Monday, Nov. 24, 1997

CONTRIBUTORS

DOUGLAS WALLER, our State Department correspondent, left Foggy Bottom last week to get a closer look at diplomacy--or the lack of it--in action. He flew to the U.S.S. Nimitz, somewhere in the Persian Gulf. Waller knows his way around carriers, having recently completed a book on Navy pilots that will be published by Simon & Schuster next June. Still, getting to the ship required some doing, between getting permission to board and rousting out a groggy Bahraini official in the middle of the night to obtain a visa.
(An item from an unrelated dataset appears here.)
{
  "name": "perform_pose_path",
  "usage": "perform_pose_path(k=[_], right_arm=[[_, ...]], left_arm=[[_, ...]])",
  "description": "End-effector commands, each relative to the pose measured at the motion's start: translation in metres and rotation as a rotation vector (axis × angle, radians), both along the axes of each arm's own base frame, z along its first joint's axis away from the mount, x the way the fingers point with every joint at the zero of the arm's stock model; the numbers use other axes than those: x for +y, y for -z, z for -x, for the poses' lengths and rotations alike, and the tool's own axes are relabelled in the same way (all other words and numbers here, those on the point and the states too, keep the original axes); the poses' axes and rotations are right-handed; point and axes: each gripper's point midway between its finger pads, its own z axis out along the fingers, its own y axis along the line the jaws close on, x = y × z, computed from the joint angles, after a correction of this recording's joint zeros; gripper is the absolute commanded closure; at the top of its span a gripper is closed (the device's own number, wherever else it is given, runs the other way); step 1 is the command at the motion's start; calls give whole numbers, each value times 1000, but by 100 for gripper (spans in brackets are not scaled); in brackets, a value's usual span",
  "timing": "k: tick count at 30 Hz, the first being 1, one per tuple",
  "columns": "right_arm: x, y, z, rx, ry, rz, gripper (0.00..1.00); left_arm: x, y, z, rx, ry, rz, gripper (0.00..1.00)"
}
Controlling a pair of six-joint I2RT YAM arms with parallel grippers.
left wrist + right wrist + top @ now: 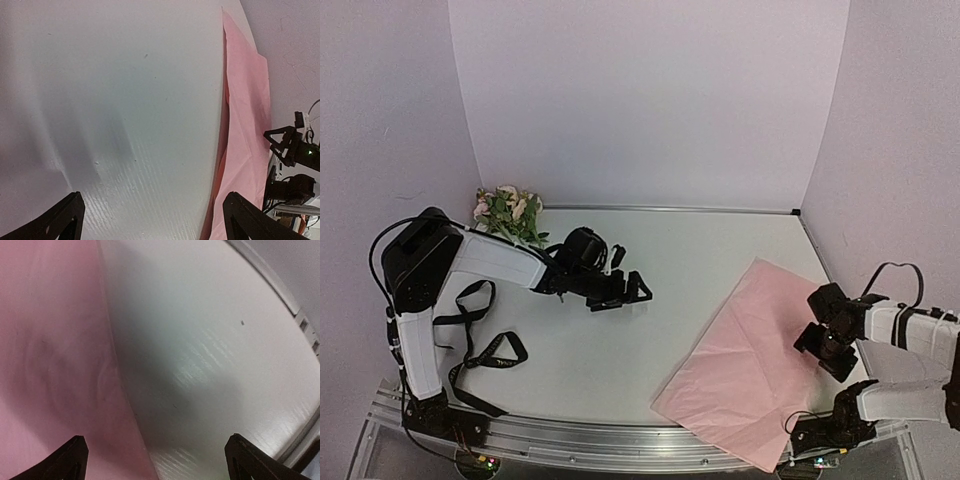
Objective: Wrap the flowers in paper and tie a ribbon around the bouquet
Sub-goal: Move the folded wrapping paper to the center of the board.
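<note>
Ribbon (470, 335) lies nearest, a loose black tangle of loops on the table (700, 250) just beside the left arm's base. It is within easy reach of that arm, which suits a step that comes last; nothing touches it.

On the near right the paper (745, 370) is spread flat at a slant, one corner running out over the table's front edge. Laid open like this it is ready to take the stems, but it holds nothing yet. The right gripper (823, 345) hangs above the sheet's right margin with its jaws spread wide and empty. Its own camera shows one finger over pink and the other over bare table (so it straddles the sheet's edge). That looks like a stance for pinching or lifting the edge.

Further in, the left gripper (630, 290) is stretched low over the middle of the table, also wide open and carrying nothing. It is well apart from the sheet, whose edge shows only at the right of its view.

Farthest back, the flowers (508, 212) rest in the far left corner against the wall, behind the left arm's elbow. I judge the wrapping not yet begun: the bunch must first be brought across to the sheet.
</note>
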Motion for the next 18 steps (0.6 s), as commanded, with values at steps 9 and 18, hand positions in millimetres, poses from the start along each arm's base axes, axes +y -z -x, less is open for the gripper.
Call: perform_pose_path(k=[9, 18], right_arm=[[70, 20, -62, -226, -17, -402, 64], [120, 4, -113, -249, -115, -479, 99]], left_arm=[[13, -14, 12, 15, -30, 24, 0], [82, 8, 31, 164, -167, -53, 8]])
Waller's efforts result in a rare glimpse of the intricate workings of both the aircraft carrier and the mind of an F/A-18 Hornet jet pilot poised for combat.

CHARLOTTE FALTERMAYER has been following the trail of Anne Marie Fahey since the secretary, who worked for Delaware Governor Thomas Carper, disappeared 17 months ago. Last May, Faltermayer traveled to Fahey's Wilmington home and scouted out the posh neighborhood of her lover--and accused killer--Thomas Capano. After Capano was arrested, Faltermayer staked out O'Friel's pub, unofficial headquarters of the hunt for Fahey--or her murderer. For Faltermayer, detective stories are becoming familiar territory. She reported on a 1977 Philadelphia slaying and on the 1990 art heist at Boston's Isabella Stewart Gardner Museum. Says she: "I feel as if I've taken a crash FBI course at Quantico."
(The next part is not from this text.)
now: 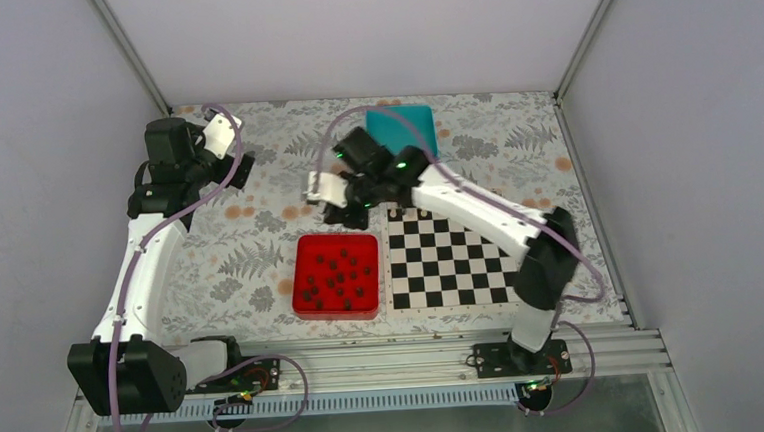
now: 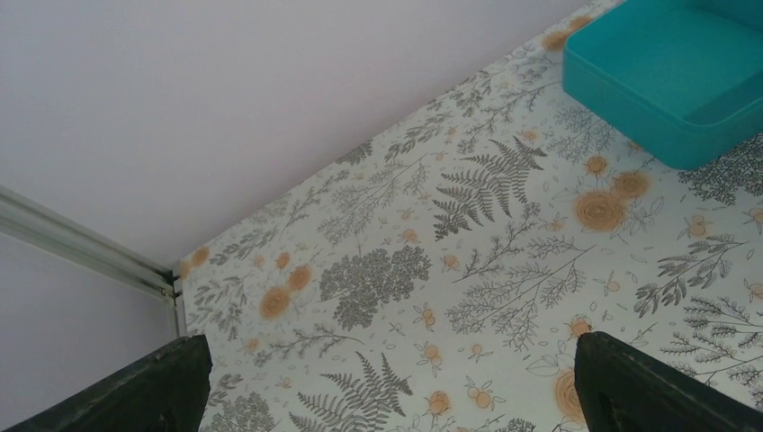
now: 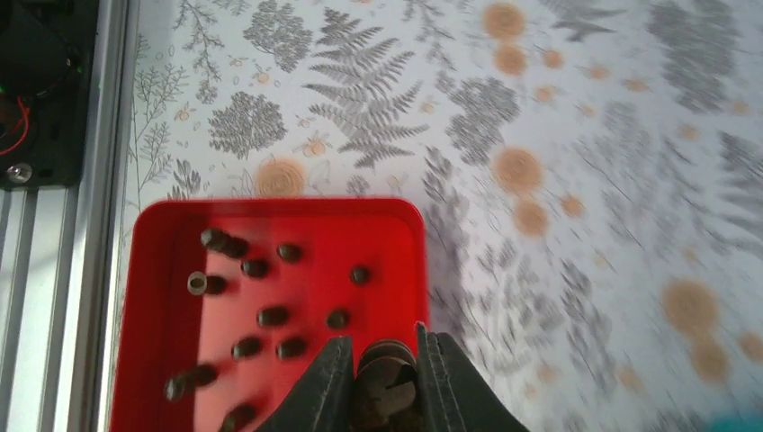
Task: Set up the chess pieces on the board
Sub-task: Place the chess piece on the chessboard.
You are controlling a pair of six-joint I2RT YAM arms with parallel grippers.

JAMES COLLINS is our newly appointed television critic. It sounds cushy, but think of all the awful programming he has to watch. O.K., so maybe Ally McBeal had a few redeeming moments. This week Collins examines the prevalent notion that TV must be bad for preschoolers. Surprisingly, he found children's experts in favor of toddlers' watching TV--in moderation. Good news for Collins, father of two girls--Elizabeth, 2, and Virginia, 11 months. "Now that I know that TV won't rot my kids' brains, I may be a little less strict about it," he says. That may not matter to Elizabeth, who seemed to be equally uninterested in all the shows.

FRANK GIBNEY JR., our Tokyo bureau chief, evaluates the impact of turmoil in Japan and South Korea on the U.S. economy. Gibney, who recently wrote about the turnaround at Sony, is accustomed to looking at the big picture. He learned young: his father, Frank Gibney Sr., ran the Tokyo bureau from 1949 to '51. This week Gibney--Junior, that is--draws on dispatches from Rahul Jacob in Seoul, Adam Zagorin in Washington and Jane Van Tassel in New York City to put into perspective the problems in Tokyo and Seoul. "You can't turn on the TV or pick up a newspaper in Japan without being hit by a flood of bad news," says Gibney. "The only statistics that are up are suicides and bankruptcies."